I am exploring spark job recovery mechanism and I have a queries related to it,
- How spark recovers from driver node failure
- recovery from executor node failures
- what are the ways to handle such scenarios ?
CodePudding user response:
- Driver node Failure:: If driver node which is running our spark Application is down, then Spark Session details will be lost and all the executors with their in-memory data will get lost. If we restart our application, getorCreate() method will reinitialize spark sesssion from the checkpoint directory and resume processing.

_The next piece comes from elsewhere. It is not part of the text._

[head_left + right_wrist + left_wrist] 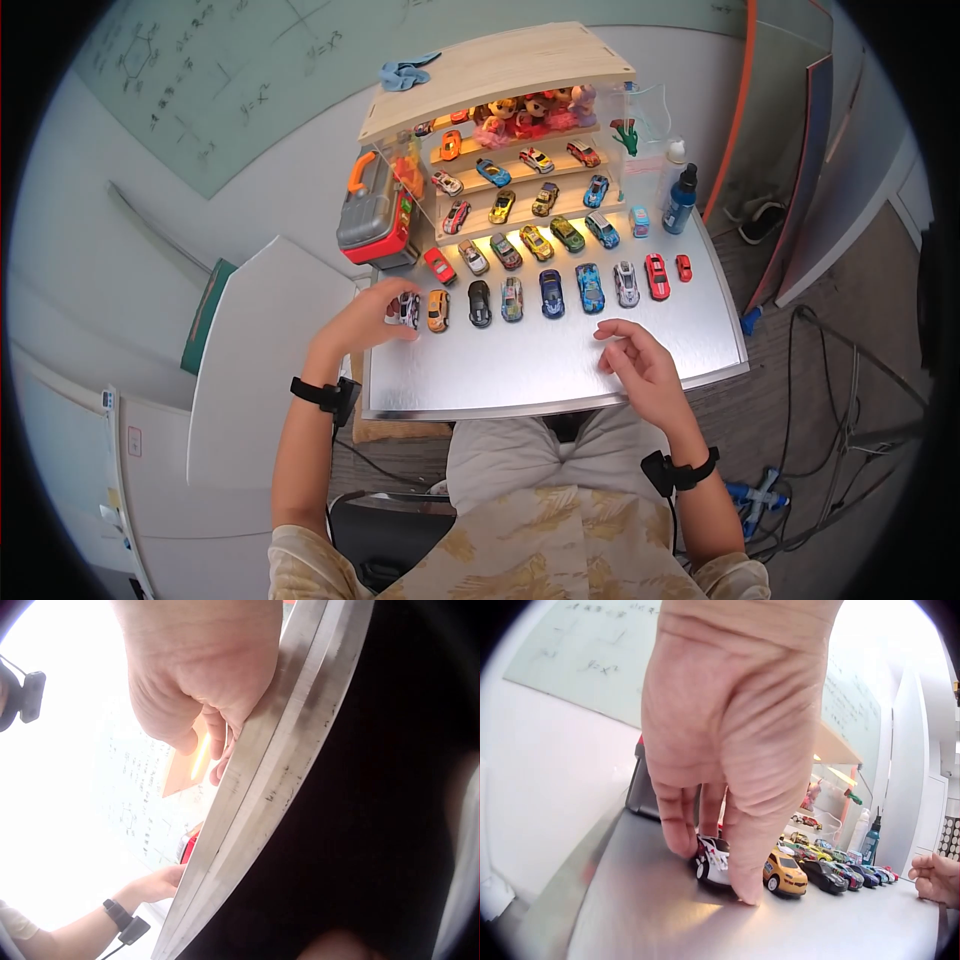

On most cluster managers, Spark does not automatically relaunch the driver if it crashes, so we need to monitor it using a tool like monit and restart it. The best way to do this is probably specific to environment. One place where Spark provides more support is the Standalone cluster manager, which supports a --supervise flag when submitting driver that lets Spark restart it. We will also need to pass --deploy-mode cluster to make the driver run within the cluster and not on your local machine like:
./bin/spark-submit --deploy-mode cluster --supervise --master spark://... App.jar
Imp Point: When the driver crashes, executors in Spark will also restart.
- Executor Node Failure: Any of the worker nodes running executor can fail, thus resulting in loss of in-memory.
For failure of a executor node, Spark uses the same techniques as Spark for its fault tolerance. All the data received from external sources is replicated among the worker nodes. All RDDs created through transformations of this replicated input data are tolerant to failure of a worker node, as the RDD lineage allows the system to recompute the lost data all the way from the surviving replica of the input data.
I hope I covered third question in the above points itself